- The task
Copy verbatim the block of lines in the entries below whose first line contains "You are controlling" and whose last line contains "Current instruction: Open". Leave out all other lines.

(Stored records)
--
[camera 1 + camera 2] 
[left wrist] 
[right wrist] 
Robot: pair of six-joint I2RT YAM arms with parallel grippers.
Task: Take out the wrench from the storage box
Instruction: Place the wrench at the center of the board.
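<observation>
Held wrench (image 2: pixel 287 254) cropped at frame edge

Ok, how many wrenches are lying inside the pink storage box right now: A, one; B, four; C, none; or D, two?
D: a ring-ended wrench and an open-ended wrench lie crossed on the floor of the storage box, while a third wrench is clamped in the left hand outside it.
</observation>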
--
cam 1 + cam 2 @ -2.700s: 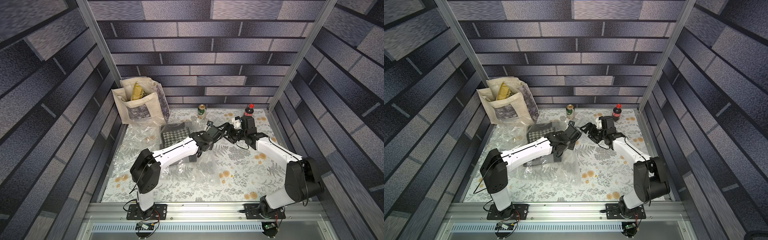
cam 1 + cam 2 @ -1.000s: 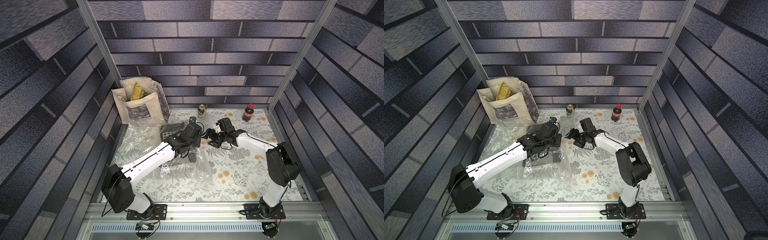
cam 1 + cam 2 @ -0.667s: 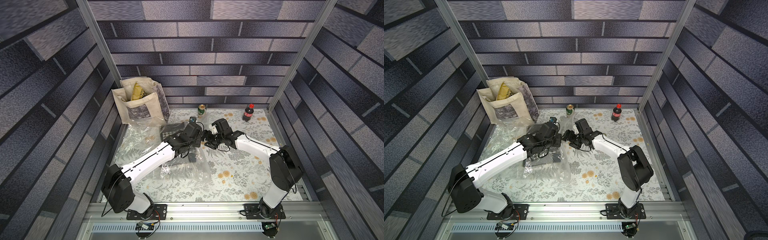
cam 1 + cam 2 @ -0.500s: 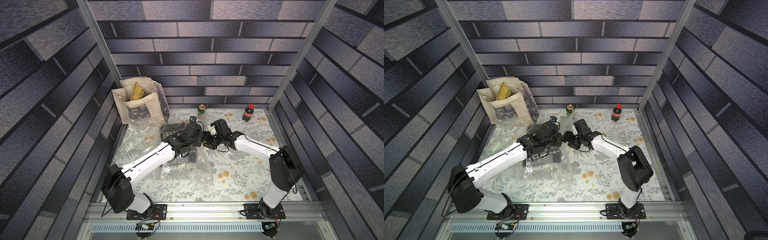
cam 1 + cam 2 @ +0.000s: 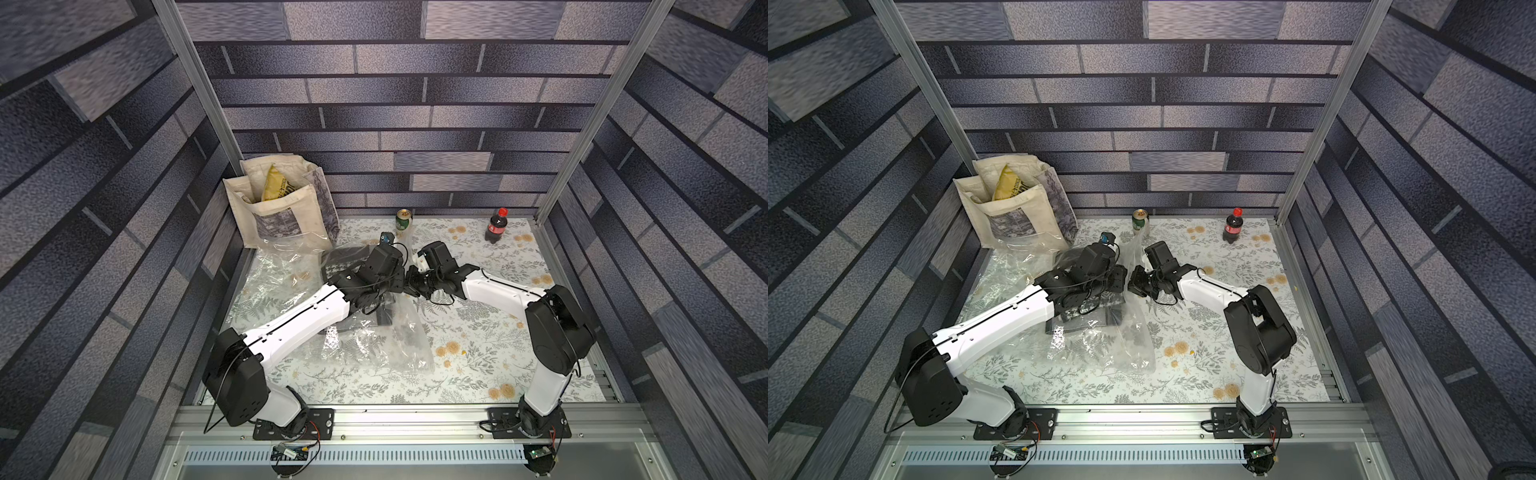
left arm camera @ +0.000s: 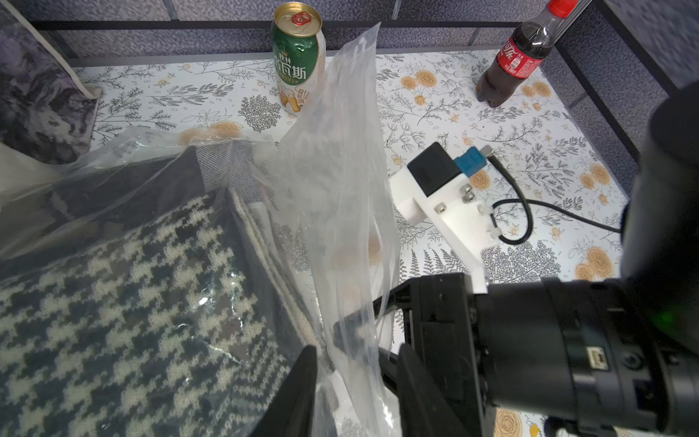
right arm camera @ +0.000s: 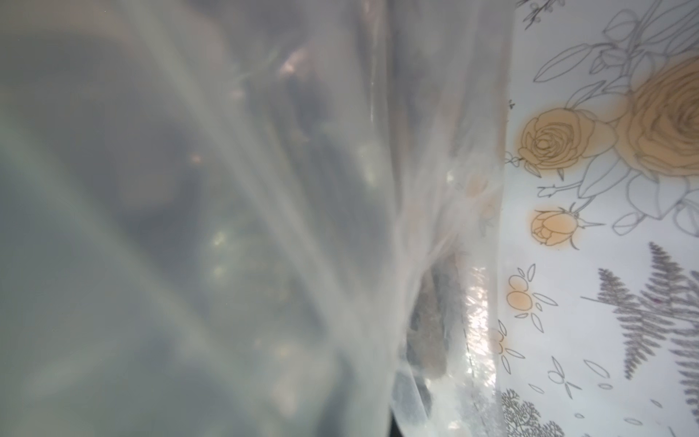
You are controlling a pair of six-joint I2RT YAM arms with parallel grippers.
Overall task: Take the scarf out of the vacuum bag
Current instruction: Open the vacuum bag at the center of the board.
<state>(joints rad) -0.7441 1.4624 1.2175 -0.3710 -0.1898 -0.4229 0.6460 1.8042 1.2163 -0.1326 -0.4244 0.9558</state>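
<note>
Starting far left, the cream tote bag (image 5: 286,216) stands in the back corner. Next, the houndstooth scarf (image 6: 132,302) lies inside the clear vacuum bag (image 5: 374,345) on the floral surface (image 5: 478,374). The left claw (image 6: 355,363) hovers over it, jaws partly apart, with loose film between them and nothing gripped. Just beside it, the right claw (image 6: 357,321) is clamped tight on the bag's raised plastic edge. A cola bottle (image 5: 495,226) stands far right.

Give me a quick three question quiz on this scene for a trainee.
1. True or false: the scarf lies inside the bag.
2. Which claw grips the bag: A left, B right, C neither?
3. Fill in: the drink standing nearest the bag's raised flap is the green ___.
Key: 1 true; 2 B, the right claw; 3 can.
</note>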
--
- Solution for this problem
You are controlling a pair of six-joint I2RT YAM arms with parallel grippers.
Overall task: Take the scarf out of the vacuum bag
Current instruction: Open the vacuum bag at the center of the board.

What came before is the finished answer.